* _WHAT TO DO_
Within the listing below, tally the lines where the word "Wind" appears, and answer with nothing but the tally.
[INPUT DATA Boundary: Start]
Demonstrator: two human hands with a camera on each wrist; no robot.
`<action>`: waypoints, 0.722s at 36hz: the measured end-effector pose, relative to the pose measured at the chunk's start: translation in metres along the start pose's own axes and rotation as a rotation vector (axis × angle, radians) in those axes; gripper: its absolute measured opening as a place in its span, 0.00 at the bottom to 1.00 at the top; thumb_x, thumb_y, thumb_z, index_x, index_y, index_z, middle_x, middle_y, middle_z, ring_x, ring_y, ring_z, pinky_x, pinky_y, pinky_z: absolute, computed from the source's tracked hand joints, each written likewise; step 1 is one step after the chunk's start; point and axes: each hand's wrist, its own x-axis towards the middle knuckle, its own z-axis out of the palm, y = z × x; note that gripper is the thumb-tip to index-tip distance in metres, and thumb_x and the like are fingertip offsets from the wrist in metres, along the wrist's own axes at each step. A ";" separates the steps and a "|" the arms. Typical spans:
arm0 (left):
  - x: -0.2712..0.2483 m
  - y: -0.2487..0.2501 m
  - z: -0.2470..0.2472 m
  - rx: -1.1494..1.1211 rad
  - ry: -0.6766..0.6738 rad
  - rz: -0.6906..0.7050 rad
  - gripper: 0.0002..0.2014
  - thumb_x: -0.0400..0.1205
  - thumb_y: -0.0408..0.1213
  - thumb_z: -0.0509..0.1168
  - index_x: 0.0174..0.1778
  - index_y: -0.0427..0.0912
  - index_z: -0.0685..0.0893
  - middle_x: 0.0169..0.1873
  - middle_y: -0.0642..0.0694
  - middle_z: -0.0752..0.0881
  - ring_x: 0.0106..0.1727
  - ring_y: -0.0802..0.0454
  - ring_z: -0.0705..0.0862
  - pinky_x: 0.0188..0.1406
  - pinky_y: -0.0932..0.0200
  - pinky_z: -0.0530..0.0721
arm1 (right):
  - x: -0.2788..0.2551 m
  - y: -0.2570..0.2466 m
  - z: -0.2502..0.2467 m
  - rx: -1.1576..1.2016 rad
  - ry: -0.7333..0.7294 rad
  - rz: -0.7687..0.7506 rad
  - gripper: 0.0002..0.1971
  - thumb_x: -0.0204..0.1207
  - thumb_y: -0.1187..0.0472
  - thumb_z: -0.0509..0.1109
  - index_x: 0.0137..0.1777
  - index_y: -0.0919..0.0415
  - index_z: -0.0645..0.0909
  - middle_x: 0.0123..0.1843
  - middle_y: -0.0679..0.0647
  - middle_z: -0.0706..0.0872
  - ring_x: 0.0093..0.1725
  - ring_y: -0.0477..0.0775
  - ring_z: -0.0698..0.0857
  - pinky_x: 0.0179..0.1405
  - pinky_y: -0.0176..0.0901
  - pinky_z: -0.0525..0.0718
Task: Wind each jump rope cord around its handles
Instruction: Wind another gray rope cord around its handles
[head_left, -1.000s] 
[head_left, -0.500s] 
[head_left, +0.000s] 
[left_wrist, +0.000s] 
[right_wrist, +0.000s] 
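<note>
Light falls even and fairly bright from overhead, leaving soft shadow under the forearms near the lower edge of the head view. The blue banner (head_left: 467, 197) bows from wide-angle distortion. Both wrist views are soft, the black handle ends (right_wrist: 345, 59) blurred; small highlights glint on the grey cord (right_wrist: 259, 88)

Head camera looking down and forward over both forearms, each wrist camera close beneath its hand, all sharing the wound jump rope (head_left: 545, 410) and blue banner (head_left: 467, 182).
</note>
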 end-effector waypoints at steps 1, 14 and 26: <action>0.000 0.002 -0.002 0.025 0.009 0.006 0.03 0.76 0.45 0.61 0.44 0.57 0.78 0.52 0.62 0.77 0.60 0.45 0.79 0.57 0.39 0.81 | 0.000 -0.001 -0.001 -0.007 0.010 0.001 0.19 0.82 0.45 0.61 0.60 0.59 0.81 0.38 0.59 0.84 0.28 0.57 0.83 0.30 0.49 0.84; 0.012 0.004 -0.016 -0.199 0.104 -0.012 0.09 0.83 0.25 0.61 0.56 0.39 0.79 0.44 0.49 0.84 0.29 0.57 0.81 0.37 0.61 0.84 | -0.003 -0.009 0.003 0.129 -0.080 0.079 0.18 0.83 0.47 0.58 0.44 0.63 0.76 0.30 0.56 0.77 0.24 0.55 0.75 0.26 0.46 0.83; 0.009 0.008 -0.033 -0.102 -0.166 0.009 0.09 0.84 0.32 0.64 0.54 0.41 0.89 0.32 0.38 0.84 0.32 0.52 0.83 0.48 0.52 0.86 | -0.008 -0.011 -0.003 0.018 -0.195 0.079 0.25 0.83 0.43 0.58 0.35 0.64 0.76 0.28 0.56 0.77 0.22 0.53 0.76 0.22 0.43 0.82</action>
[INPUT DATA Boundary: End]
* _RESPONSE AREA_
2